▶ **What the exercise asks**: Reply only with how many lines below contain "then".

▶ **Information provided**:
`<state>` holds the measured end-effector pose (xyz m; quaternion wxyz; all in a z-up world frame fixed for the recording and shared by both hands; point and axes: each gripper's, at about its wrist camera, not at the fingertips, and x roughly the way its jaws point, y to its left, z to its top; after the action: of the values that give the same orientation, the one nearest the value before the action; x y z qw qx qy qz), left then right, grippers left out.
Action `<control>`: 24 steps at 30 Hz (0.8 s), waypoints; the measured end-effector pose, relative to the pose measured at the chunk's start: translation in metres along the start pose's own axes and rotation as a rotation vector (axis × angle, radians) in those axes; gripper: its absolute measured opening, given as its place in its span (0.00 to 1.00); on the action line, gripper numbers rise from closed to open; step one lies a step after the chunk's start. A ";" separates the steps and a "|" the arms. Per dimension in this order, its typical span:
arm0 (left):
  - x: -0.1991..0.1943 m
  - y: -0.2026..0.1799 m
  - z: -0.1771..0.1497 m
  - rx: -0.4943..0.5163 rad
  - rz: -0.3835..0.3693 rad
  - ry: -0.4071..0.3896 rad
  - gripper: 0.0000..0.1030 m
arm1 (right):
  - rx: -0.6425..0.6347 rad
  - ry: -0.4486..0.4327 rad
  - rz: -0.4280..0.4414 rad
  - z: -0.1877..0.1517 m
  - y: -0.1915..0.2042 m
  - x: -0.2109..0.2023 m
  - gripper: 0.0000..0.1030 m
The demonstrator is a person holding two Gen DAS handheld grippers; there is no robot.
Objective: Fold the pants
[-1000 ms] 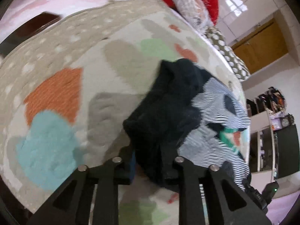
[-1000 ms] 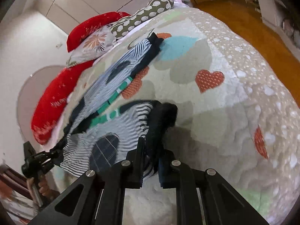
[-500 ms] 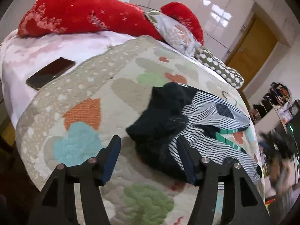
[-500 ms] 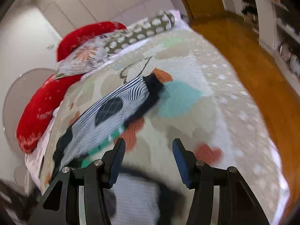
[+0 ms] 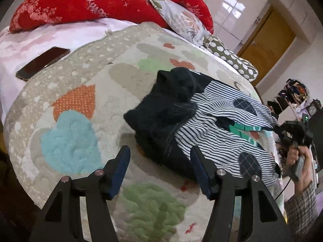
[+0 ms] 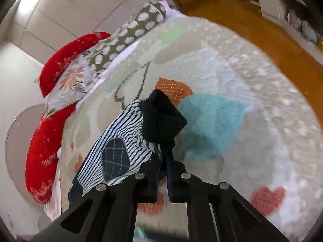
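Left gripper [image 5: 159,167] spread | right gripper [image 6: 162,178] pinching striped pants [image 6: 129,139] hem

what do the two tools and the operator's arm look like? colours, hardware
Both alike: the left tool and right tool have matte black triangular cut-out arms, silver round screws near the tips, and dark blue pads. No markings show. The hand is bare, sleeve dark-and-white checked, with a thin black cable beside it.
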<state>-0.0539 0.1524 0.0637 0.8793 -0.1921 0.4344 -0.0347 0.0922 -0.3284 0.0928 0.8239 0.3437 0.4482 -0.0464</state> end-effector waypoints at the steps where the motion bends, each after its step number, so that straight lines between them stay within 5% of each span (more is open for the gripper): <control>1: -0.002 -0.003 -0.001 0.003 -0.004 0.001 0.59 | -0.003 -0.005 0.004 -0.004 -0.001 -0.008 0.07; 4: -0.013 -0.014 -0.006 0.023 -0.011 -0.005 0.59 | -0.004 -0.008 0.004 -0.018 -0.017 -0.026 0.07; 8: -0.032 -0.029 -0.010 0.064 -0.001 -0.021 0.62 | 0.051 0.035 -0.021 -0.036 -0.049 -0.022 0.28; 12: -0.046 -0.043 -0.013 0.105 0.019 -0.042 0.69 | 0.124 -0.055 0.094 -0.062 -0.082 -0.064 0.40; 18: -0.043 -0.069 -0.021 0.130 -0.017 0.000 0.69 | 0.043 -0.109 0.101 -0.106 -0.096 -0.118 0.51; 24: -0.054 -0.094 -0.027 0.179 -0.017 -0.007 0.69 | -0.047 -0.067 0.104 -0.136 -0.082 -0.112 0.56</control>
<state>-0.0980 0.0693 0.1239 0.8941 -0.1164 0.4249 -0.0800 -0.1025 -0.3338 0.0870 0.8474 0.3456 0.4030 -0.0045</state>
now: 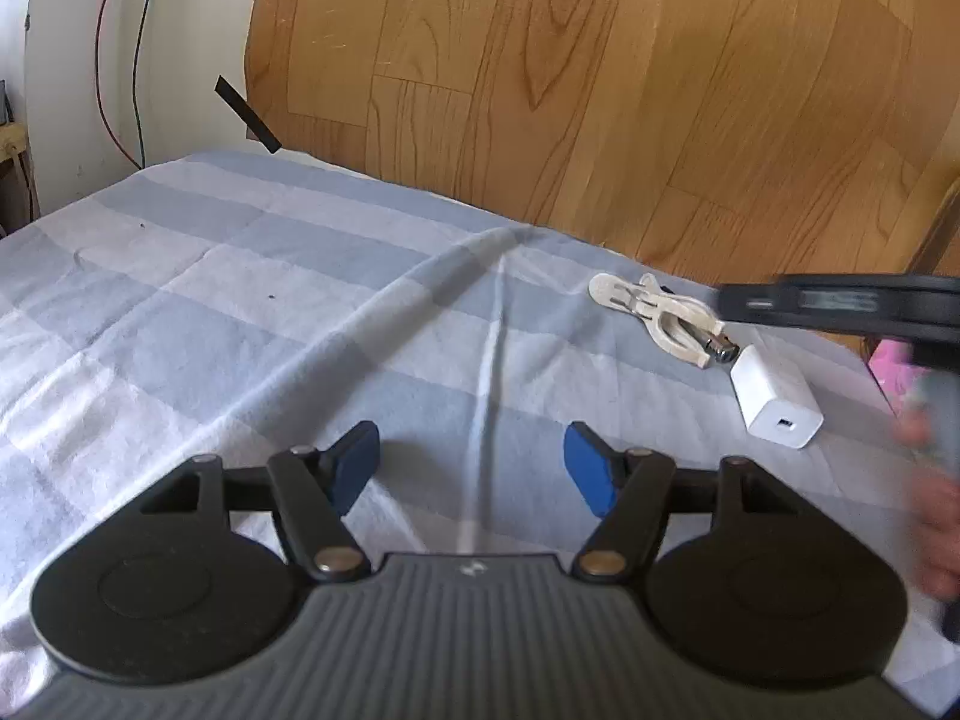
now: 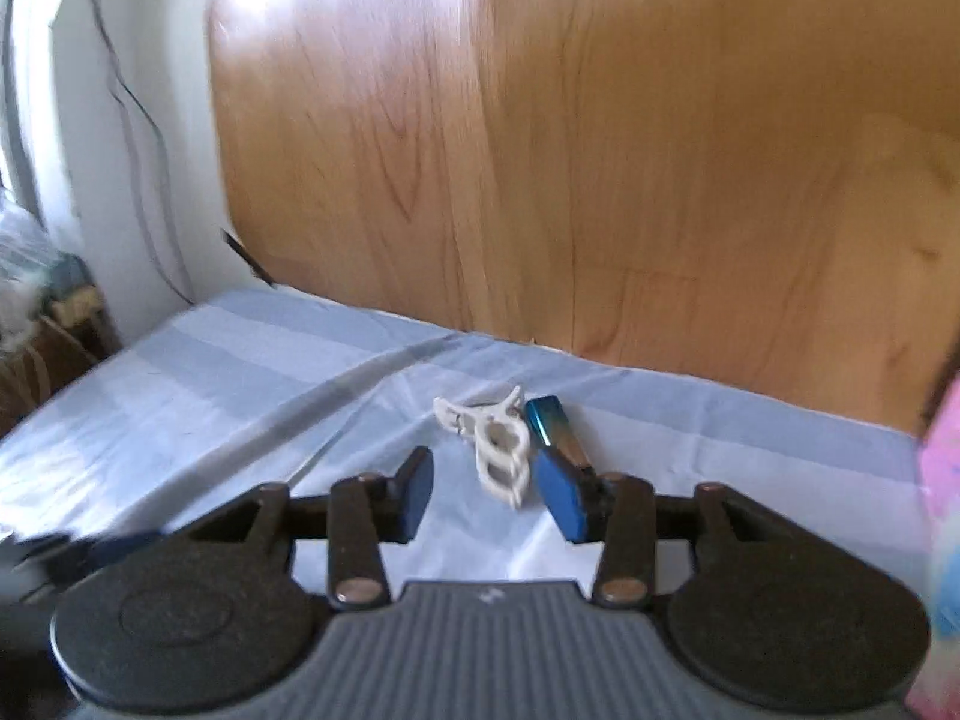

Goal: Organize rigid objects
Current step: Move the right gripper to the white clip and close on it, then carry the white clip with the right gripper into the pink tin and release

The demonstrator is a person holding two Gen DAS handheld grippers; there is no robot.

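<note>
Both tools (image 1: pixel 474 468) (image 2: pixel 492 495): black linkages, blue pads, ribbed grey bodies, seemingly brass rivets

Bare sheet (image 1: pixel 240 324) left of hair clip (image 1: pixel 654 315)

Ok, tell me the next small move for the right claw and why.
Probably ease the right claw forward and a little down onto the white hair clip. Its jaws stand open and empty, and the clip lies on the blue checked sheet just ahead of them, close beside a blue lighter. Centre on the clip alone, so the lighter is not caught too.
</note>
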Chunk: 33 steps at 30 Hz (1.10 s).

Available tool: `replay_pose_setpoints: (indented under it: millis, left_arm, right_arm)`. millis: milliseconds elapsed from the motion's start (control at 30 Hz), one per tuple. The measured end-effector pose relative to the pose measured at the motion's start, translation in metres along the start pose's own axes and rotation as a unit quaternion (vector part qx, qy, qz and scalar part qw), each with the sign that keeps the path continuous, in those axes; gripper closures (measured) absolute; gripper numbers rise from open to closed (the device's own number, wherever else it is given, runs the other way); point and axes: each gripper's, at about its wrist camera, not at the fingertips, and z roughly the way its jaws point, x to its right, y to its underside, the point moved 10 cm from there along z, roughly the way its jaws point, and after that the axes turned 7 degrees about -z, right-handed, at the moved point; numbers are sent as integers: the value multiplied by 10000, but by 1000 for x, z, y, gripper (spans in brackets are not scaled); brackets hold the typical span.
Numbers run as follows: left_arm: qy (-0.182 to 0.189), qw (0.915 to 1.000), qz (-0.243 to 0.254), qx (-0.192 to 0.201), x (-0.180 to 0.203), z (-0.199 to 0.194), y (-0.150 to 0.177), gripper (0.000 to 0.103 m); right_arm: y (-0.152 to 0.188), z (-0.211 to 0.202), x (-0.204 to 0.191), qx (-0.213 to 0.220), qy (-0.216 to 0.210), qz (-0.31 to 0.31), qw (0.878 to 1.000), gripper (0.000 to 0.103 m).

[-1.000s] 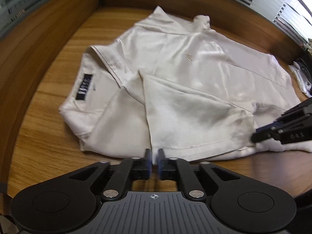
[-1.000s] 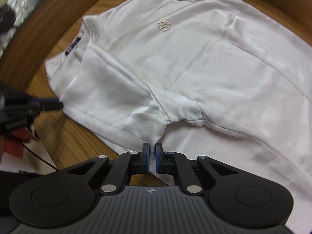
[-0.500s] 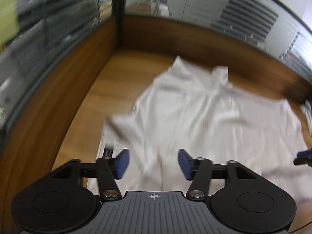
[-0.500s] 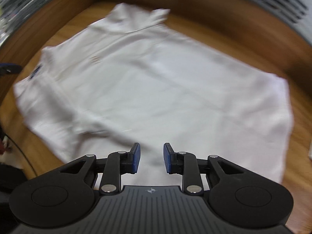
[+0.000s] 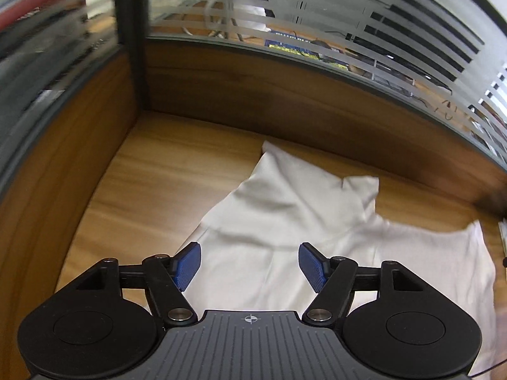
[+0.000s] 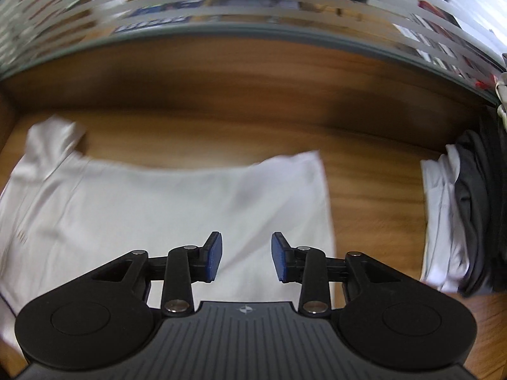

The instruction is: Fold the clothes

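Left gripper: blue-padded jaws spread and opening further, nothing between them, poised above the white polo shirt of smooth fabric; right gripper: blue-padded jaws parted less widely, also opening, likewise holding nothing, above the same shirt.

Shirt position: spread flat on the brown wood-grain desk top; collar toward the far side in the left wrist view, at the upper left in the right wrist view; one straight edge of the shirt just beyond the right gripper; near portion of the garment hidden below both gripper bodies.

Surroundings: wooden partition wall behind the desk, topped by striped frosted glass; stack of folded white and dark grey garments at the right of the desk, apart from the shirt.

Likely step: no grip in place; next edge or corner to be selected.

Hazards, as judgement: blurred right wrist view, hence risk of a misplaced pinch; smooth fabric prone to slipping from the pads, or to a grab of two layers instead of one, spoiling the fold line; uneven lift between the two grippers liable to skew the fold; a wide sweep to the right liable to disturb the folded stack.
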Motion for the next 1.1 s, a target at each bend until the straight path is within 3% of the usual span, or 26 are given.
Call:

▶ **Solution for this problem**: 2